FHIR Chat · Post your build time · IG creation

Stream: IG creation

Topic: Post your build time


view this post on Zulip Brett Marquard (Nov 18 2020 at 21:21):

Something went bonkers on my machine with build times back north of 30 mins -- curious if others are running faster so maybe i can use it as an excuse to buy a new computer.

view this post on Zulip Brett Marquard (Nov 18 2020 at 21:21):

image.png

view this post on Zulip Bryn Rhodes (Nov 18 2020 at 22:43):

Finished. Times: loading: 00:06.0862, generate: 32:48.0837, narrative generation: 02:00.0639, realm-rules: 03:30.0472, previous-version: 07:56.0152, jekyll: 01:56.0840, validation: 02:04.0937 (#151), template: 00:07.0255 (#3) (34:15.0830)

view this post on Zulip Adam Stevenson (Nov 18 2020 at 23:03):

Finished. Times: loading: 00:06.0080, generate: 14:28.0645, narrative generation: 00:34.0660, realm-rules: 02:27.0772, previous-version: 05:40.0346, jekyll: 00:20.0364, validation: 01:36.0571 (#151), template: 00:08.0992 (#3) (15:53.0880)

view this post on Zulip Grahame Grieve (Nov 18 2020 at 23:04):

are these first or second build times?

view this post on Zulip Adam Stevenson (Nov 18 2020 at 23:04):

Good point. Second here.

view this post on Zulip Bryn Rhodes (Nov 19 2020 at 00:01):

That was a first build, but here's the second build:
Finished. Times: loading: 00:10.0346, generate: 30:01.0685, narrative generation: 03:06.0551, realm-rules: 00:24.0906, previous-version: 00:50.0318, jekyll: 02:01.0409, validation: 01:14.0109 (#151), template: 00:08.0438 (#3) (32:14.0371)

view this post on Zulip Sarah Gaunt (Nov 19 2020 at 01:27):

My last build (on ToF) was 9:58.
I say - buy the new computer! Having said that, I got a new one in July and it really hasn't made much of a difference to local build times (and it still slows my PC down so much that it's annoying to use), so I just don't ever build locally.
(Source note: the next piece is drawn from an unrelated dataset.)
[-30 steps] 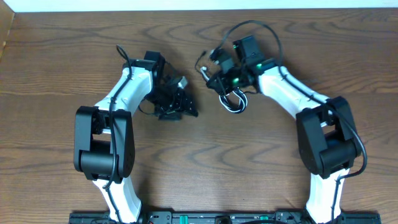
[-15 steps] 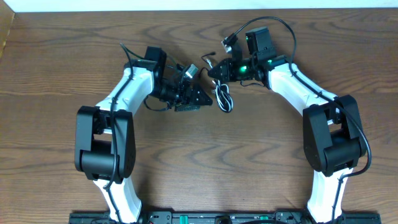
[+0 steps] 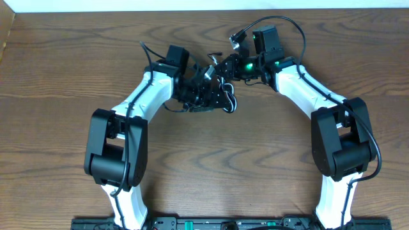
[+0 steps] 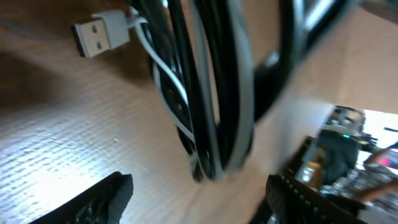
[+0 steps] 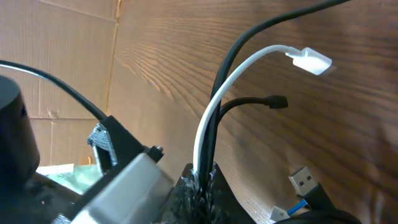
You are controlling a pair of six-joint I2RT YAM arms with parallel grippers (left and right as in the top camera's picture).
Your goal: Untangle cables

view this post on Zulip Sean McIlvenna (Nov 19 2020 at 01:41):

@Grahame Grieve mentioned in another thread that the IG Publisher is single-threaded... Probably won't see much improved build times unless one or both of the following:

  1. code is performance-tuned
  2. code is refined to be multi-threaded

Maybe some progress has already been made on #1... shrug dunno.

view this post on Zulip Grahame Grieve (Nov 19 2020 at 01:41):

I spend some time working on performance issues.

view this post on Zulip Grahame Grieve (Nov 19 2020 at 01:42):

but making it multithreaded isn't going to happen, and would make things worse anyway, when the primary complaint is being unresponsive. As a single threaded application, that shouldn't happen

view this post on Zulip Sean McIlvenna (Nov 19 2020 at 01:42):

Making it multi-threaded for things like generating snapshots might be a great way to see some quick improvements

view this post on Zulip Sean McIlvenna (Nov 19 2020 at 01:42):

well... scratch that

view this post on Zulip Sean McIlvenna (Nov 19 2020 at 01:42):

lol

view this post on Zulip Grahame Grieve (Nov 19 2020 at 01:43):

it could reduce overall build times, at the price of (a) much more complexity and (b) hammering the local machine

view this post on Zulip Sean McIlvenna (Nov 19 2020 at 01:44):

In other Java projects we've been able to implement multi-threading pretty easily using parallel streams...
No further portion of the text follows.